Data Analysis Agent Skill
Version: 2.0 Date: 2026-02-17
Agent Definition
| Field | Value |
|---|---|
| Role | Data Retrieval & Itinerary Analysis Specialist |
| Goal | Extract, validate, and analyse comprehensive booking data, financial data, and travel itineraries from multiple sources (website, uploaded documents, PDFs). |
| Backstory | You are an experienced data analyst who specialises in web scraping, document parsing, and travel industry intelligence. You navigate complex web interfaces to pull booking records, parse itinerary PDFs to extract structured tour data, and compare products across destinations, pricing, and value. You validate and standardise every field before passing the data downstream. |
Tools
Layer 1 — Web Data Collection (existing)
| Tool Class | Description |
|---|---|
ScrapeBookingDataTool | Navigate to /booking, extract booking records into structured JSON. |
ScrapeSellerReportTool | Navigate to /report/report_seller, extract seller performance data. |
ValidateExtractedDataTool | Validate completeness of scraped data (field checks, date parsing, numeric validation). |
Layer 1B — Itinerary Analysis (new, from itin-analyzer prototype)

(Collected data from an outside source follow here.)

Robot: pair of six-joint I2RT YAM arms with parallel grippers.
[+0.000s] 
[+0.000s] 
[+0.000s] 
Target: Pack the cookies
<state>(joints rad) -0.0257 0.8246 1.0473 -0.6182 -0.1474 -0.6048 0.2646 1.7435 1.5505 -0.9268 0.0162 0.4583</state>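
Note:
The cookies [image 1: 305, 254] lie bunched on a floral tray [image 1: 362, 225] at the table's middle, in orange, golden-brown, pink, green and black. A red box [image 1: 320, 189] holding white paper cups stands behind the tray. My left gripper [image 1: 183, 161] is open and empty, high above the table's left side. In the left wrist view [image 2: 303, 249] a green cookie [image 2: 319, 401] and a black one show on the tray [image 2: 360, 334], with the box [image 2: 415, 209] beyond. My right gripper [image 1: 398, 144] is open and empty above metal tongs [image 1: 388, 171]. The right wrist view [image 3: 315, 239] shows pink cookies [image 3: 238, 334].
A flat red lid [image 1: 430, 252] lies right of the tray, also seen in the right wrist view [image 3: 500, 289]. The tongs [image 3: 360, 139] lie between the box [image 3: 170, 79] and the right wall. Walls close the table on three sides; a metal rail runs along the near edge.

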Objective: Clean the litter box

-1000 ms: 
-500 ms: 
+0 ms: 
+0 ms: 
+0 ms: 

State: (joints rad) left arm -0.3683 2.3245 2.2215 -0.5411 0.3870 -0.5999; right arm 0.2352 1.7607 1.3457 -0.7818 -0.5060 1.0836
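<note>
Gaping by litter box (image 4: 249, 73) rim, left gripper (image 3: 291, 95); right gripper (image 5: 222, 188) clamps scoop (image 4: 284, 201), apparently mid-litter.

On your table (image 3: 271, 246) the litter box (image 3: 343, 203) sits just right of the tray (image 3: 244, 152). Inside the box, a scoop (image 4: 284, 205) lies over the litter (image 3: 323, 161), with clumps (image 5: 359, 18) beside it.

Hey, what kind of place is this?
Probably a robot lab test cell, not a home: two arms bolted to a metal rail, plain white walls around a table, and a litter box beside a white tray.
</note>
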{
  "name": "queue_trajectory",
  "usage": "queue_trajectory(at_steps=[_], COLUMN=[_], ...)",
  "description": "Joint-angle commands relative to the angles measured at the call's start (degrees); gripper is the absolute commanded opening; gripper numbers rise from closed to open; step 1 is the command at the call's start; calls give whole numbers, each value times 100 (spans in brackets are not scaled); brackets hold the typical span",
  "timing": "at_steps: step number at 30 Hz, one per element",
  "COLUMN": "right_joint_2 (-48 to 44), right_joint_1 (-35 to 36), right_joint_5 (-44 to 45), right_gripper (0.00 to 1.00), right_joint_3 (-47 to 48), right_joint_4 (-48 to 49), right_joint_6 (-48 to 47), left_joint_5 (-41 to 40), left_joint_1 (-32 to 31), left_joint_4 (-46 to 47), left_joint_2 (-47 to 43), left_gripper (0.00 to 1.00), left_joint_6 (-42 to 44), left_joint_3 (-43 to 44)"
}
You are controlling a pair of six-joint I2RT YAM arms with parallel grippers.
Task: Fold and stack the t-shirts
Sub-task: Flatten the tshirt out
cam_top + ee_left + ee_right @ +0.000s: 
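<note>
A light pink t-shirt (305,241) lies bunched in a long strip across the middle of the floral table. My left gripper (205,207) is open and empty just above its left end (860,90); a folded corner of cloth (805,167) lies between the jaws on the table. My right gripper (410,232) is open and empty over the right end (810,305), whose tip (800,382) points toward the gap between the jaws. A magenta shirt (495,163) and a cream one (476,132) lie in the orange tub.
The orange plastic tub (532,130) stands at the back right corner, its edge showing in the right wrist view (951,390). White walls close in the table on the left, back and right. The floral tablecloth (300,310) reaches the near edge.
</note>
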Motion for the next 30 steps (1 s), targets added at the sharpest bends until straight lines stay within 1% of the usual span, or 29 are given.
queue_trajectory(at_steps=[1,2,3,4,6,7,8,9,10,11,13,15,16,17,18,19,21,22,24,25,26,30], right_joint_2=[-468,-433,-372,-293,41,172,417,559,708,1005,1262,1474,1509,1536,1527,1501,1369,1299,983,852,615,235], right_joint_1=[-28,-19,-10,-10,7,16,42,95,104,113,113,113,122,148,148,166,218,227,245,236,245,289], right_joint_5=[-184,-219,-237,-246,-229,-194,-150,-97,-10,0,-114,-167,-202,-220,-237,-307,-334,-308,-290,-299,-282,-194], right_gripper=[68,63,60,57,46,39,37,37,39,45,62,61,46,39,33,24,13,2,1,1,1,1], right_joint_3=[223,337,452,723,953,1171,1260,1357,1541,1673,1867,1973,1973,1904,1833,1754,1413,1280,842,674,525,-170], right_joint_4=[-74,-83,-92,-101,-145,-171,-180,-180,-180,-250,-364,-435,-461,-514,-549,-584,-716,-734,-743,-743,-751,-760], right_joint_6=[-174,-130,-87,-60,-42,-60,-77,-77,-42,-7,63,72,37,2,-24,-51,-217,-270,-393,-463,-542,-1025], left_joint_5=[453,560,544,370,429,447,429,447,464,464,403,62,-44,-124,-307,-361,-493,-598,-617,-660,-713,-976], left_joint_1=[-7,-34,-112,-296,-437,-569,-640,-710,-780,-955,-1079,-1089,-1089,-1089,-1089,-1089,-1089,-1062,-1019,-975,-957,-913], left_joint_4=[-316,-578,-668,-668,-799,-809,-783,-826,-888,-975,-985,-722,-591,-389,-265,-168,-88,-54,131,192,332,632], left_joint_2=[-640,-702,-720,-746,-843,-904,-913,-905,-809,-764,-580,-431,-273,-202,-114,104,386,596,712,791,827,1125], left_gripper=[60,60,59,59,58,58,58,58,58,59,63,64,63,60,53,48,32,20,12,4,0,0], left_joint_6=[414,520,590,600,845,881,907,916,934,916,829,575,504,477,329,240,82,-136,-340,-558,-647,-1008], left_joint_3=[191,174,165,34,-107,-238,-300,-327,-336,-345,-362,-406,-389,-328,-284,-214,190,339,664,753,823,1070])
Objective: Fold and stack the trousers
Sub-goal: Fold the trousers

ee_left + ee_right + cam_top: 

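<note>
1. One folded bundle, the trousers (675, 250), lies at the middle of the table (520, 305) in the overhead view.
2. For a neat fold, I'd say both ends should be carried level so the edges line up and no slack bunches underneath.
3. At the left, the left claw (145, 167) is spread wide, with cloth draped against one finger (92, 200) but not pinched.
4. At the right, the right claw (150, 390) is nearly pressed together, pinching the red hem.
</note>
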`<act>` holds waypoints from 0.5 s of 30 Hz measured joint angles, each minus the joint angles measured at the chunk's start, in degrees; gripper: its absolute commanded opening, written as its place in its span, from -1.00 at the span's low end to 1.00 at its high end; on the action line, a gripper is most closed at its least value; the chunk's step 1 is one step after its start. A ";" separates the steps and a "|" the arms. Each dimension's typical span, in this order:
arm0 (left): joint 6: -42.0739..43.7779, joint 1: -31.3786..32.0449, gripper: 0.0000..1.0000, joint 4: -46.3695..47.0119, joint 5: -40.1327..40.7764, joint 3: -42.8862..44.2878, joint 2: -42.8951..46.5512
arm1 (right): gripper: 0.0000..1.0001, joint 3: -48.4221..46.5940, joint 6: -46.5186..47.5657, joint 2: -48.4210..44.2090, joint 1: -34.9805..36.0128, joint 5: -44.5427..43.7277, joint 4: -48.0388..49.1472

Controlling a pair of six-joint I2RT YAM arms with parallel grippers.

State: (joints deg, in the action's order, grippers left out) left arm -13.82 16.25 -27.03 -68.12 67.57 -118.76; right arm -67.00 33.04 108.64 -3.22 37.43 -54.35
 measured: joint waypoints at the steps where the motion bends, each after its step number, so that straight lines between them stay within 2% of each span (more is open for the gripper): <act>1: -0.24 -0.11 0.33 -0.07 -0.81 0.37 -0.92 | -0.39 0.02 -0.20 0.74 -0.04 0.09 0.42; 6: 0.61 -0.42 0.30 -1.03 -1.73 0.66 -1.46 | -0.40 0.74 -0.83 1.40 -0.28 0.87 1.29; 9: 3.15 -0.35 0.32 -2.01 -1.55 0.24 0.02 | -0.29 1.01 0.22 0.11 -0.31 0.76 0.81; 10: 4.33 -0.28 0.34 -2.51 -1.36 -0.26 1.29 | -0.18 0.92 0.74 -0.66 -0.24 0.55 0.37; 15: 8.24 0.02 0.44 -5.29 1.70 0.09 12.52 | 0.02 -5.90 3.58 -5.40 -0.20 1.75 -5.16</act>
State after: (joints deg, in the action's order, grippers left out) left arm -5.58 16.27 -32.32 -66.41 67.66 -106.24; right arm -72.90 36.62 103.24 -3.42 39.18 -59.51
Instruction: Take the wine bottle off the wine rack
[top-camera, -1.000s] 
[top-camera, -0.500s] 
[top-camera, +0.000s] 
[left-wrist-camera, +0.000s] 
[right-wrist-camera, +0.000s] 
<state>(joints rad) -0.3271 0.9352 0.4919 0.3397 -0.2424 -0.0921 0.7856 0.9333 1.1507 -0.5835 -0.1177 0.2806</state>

| Tool Function | Description |
|---|---|
analyze_itinerary_tool | Parse an itinerary file (PDF, DOCX, TXT) and extract structured data: tour name, duration, destinations, pricing, flights, inclusions/exclusions, daily breakdown. |
compare_itineraries_tool | Compare 2+ analysed itineraries side by side with a competitive analysis matrix. |
market_intelligence_tool | Run the full market intelligence pipeline: Extract → Analyse Themes → Web Research → Aggregate → Report. |
extract_pdf_text_tool | Extract raw text from PDF files using PyMuPDF with Thai/price/table detection and quality scoring. |
generate_recommendations_tool | Generate strategic product positioning and pricing recommendations from itinerary analyses. |
batch_analyze_directory_tool | Scan a directory for itinerary files, analyse each one, then optionally run comparison and market intelligence. |
Itinerary Analysis Capabilities
Structured Data Extraction
For each itinerary document, the agent extracts:
- •Tour Name and Duration (days/nights)
- •Destinations (cities and countries)
- •Pricing (by period, with currency)
- •Flights (flight numbers, origins, destinations, times)
- •Inclusions and Exclusions
- •Daily Breakdown (day-by-day activities, meals, locations)
Competitive Comparison
When 2+ itineraries are provided:
- •Product Comparison Matrix (duration, price/day, destinations, meals, activities)
- •Value Analysis (price-to-value ratio)
- •Strengths & Weaknesses per product
- •Target Customer Profiles
- •Market positioning recommendations
Market Intelligence Pipeline
End-to-end market analysis:
- •Extract — Parse and clean all uploaded documents
- •Analyse — Identify dominant destinations, themes, duration patterns, activities
- •Web Research — Search for competitor products using EXA API
- •Aggregate — Build a knowledge graph (entities + relationships)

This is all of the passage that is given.